Все жильцы дома, все домашние окружили его и стали прощаться; у всех, от старых до малых, до детей и прислуги, было одно чувство уважения и любви к этому человеку, и более или менее сдерживаемое чувство негодования против виновников того, что совершалось над ним. Толстой ждал своего черёда. Подойдя, наконец, к Гусеву, он сказал:
- Я как-то написал на имя министра юстиции письмо, в котором просил заключить меня в острог и освободить оттуда всех моих последователей, так как я являюсь корнем всего движения. Ответа я, конечно, не получил... И вот ныне вас, доброго, мягкого, правдивого человека, врага всякого насилия, желающего служить всем и ничего не требующего себе, - вас хватают ночью, чтобы запереть в тифозную тюрьму и сослать в какое-то только тем известное ссылающим вас людям место, что оно считается ими самым неприятным для жизни... - Толстой вдруг осёкся и заплакал.
- Лев Николаевич, что вы, - Гусев неловко обнял его. - Уверяю вас, всё будет со мною хорошо.
- Я знаю, дорогой мой человек, что вы живёте тою духовной жизнью, при которой никакие внешние воздействия не могут лишить человека его истинного блага, - отвечал Толстой, тоже обнимая его. - Я плачу не от жалости, я плачу от умиления при виде твёрдости и весёлости, с которыми вы принимаете то, что случилось с вами, - блаженны страдающие за правду! Ступайте, а я обещаю, что сделаю всё, что в моих силах, для облегчения вашей участи.
***
После того как Гусева увезли, в доме установилось неловкое молчание; все избегали смотреть друг на друга, будто были в чём-то виноваты. Спать не хотелось: кое-как уложив детей, вся семья собралась у самовара. Софья Андреевна села во главе стола, Толстой - по правую сторону от неё.

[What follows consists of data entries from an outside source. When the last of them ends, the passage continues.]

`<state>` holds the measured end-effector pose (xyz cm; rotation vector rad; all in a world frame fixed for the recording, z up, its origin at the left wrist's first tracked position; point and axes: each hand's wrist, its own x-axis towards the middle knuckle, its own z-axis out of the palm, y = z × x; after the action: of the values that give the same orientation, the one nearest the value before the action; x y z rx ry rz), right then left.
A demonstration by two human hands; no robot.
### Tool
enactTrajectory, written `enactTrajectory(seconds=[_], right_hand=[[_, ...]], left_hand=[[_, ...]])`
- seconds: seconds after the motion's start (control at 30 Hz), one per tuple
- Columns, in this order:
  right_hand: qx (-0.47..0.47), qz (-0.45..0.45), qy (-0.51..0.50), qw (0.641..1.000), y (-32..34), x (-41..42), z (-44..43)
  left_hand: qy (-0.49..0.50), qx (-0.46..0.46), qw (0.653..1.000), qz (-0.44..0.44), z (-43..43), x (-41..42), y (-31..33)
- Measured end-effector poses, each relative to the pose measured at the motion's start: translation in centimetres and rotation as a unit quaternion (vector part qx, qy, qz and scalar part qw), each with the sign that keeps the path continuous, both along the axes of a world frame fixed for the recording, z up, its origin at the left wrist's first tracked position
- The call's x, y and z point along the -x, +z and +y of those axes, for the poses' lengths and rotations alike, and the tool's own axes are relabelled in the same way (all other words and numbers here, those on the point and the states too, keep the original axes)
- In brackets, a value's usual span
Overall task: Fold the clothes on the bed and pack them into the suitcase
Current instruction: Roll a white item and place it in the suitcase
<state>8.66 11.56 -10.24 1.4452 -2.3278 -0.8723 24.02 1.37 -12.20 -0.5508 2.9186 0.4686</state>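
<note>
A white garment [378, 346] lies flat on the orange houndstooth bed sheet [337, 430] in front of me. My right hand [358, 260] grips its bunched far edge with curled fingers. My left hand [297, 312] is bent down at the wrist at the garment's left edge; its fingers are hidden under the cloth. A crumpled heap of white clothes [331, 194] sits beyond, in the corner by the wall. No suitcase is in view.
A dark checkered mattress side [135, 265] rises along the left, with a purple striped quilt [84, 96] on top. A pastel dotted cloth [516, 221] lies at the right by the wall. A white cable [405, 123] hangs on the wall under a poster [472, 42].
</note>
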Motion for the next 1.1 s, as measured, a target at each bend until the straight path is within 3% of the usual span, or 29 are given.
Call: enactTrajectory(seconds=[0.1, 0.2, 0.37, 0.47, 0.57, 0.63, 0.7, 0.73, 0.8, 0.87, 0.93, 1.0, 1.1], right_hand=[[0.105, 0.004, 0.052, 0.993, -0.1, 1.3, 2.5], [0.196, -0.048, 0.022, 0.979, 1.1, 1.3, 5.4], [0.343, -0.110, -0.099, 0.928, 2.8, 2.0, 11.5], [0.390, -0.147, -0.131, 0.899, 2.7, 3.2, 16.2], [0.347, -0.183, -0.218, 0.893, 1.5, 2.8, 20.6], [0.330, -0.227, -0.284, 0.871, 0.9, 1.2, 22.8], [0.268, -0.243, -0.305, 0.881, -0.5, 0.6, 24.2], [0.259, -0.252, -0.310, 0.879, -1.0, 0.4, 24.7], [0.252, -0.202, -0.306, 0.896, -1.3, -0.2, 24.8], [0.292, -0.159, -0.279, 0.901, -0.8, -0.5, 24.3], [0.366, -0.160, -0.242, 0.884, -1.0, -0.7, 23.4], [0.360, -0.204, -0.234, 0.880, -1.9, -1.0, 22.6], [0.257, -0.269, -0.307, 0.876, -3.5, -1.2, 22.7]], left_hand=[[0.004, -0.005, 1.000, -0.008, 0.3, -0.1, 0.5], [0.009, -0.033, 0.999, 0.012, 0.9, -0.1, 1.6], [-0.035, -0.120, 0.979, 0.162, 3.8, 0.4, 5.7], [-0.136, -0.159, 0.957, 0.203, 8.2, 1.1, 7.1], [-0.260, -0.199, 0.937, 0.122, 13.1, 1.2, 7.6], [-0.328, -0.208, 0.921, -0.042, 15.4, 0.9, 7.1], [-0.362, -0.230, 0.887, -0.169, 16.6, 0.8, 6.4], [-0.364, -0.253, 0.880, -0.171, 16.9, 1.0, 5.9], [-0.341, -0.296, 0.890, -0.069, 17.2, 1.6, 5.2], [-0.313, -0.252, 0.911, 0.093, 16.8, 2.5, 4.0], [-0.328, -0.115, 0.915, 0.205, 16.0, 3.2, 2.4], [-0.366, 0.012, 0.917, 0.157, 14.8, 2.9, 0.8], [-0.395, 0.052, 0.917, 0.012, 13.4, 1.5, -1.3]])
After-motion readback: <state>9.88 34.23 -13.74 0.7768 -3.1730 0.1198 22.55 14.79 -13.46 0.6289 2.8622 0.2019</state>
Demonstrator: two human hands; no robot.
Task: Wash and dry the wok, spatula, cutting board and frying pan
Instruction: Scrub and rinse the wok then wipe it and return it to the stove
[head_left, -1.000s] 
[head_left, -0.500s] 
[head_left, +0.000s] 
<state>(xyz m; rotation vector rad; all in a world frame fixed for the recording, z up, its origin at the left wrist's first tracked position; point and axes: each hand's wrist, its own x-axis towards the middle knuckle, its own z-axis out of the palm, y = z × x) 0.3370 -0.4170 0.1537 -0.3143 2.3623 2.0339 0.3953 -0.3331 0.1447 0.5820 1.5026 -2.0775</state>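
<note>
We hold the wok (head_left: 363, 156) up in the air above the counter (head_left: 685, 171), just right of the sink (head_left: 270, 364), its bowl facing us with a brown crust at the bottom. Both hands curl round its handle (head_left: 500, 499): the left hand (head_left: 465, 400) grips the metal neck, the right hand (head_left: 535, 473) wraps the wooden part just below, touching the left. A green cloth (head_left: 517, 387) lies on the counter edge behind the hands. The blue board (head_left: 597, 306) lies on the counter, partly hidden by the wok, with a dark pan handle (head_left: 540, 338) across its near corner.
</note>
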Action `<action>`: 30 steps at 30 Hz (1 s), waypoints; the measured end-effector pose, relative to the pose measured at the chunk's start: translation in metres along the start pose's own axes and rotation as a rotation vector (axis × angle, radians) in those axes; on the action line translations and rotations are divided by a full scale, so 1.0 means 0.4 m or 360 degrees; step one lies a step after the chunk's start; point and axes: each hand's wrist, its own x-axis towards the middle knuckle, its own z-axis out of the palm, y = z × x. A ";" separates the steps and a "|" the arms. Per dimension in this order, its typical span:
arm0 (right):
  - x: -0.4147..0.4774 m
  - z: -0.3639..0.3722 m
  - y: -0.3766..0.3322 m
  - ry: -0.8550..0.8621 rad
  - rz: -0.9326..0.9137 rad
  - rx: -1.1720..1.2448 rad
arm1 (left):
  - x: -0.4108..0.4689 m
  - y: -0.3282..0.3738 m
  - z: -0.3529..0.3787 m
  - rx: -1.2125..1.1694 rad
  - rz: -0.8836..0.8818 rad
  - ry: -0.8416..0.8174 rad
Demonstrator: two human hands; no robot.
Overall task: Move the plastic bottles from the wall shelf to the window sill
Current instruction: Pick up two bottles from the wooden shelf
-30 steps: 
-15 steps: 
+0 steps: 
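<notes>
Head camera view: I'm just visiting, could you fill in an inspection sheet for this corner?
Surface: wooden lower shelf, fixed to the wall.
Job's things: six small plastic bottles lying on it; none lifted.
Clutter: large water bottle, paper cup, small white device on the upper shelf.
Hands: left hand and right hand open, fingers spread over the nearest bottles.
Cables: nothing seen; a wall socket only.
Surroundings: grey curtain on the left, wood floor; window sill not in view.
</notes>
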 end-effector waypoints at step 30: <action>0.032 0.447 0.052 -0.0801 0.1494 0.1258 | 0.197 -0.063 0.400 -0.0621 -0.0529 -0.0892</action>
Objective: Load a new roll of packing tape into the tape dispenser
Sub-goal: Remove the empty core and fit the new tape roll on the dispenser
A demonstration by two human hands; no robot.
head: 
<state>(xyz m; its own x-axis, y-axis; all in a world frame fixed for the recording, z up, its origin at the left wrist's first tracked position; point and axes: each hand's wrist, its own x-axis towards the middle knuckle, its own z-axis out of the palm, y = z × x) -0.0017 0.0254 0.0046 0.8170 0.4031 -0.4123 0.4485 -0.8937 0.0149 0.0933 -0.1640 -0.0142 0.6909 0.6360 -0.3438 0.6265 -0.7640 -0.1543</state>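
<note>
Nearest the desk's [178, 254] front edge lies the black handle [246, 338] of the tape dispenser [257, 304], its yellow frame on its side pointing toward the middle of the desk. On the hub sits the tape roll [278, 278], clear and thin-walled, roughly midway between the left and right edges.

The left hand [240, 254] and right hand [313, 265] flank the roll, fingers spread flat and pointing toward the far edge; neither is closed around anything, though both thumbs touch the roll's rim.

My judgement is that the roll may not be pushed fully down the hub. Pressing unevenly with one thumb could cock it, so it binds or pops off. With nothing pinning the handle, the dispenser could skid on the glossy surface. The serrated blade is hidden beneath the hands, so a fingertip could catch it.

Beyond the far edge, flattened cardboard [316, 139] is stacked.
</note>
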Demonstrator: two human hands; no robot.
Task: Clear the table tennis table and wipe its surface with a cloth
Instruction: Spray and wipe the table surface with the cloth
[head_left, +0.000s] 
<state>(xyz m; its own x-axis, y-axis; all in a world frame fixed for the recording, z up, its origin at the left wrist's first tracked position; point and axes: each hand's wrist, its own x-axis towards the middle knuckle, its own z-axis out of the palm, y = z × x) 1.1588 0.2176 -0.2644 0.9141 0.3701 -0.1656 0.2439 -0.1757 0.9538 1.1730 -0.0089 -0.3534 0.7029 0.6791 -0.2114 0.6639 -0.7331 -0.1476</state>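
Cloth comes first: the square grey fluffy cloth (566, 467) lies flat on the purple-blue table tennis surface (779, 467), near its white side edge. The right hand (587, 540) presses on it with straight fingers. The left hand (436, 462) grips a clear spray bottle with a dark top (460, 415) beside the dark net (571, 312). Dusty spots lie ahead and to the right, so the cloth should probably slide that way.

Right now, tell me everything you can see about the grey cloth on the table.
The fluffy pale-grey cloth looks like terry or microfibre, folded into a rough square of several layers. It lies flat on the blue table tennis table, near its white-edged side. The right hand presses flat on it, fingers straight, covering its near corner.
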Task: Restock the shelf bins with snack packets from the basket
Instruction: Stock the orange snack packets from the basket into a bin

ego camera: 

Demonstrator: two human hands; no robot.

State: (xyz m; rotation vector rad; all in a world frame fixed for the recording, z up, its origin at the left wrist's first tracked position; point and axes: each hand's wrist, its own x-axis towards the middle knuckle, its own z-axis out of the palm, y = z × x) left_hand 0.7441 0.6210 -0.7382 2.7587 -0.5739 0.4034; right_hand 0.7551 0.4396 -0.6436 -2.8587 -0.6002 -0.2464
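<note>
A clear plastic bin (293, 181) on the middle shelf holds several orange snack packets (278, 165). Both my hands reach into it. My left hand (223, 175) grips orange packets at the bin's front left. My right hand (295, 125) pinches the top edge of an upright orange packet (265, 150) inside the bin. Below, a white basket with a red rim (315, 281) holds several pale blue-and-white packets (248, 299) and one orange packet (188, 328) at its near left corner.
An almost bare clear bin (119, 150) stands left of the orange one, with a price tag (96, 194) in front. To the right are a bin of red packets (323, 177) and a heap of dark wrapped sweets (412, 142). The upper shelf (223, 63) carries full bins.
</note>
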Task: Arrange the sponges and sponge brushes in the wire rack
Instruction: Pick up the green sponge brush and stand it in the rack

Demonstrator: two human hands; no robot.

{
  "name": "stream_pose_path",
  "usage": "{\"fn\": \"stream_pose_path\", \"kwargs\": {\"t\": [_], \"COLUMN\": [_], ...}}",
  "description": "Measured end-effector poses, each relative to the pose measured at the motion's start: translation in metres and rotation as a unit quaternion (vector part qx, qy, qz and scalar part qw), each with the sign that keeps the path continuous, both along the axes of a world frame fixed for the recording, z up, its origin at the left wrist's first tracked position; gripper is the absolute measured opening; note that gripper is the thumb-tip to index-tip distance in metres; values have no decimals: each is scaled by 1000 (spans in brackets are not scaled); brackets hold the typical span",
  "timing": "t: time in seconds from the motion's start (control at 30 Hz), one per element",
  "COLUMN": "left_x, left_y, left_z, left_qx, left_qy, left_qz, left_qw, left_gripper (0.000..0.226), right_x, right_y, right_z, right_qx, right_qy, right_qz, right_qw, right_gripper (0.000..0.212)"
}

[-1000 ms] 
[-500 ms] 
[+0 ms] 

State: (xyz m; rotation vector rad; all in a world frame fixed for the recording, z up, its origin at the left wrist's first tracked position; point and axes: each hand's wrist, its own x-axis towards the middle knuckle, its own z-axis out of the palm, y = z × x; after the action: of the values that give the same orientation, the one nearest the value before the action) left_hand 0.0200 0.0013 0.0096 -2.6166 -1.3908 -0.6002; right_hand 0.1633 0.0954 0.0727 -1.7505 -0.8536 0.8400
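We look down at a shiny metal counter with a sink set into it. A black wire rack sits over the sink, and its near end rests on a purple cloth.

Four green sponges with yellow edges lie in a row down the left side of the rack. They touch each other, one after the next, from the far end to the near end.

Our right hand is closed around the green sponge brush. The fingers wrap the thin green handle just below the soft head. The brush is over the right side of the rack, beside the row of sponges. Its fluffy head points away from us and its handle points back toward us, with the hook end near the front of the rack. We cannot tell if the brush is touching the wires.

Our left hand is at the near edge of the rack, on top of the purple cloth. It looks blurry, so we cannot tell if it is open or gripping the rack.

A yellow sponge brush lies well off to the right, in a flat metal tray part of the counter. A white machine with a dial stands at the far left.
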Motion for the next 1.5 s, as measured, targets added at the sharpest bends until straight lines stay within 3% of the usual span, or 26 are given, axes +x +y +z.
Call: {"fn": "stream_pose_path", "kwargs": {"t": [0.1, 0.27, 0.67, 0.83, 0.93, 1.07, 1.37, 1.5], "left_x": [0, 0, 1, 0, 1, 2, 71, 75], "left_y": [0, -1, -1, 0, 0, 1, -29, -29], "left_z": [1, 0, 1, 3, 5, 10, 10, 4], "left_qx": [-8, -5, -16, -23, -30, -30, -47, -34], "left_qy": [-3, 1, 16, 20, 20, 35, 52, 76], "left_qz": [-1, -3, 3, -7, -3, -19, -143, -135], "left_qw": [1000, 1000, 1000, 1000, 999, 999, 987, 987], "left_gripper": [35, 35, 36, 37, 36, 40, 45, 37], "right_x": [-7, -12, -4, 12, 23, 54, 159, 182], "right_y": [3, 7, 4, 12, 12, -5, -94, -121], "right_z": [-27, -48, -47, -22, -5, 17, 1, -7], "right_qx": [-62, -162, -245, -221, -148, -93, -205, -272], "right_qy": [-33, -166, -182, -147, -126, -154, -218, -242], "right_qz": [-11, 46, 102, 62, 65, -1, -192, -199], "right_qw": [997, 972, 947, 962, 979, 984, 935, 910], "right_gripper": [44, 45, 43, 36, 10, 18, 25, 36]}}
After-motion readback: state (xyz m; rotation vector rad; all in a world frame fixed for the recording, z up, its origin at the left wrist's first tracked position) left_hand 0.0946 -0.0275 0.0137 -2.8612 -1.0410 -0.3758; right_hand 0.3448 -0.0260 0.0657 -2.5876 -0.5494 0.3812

Молчание стало тягостным, тогда Александра Львовна, любимица Толстого после смерти его старшей дочери Марии, сказала:
- Странно, что они не сделали обыск. Помнишь, папа (она сделала ударение на последнем слоге), как ты рассказывал об обыске в шестьдесят втором году?
На лицах домочадцев появились улыбки: это воспоминание было одним из забавных эпизодов семейной жизни.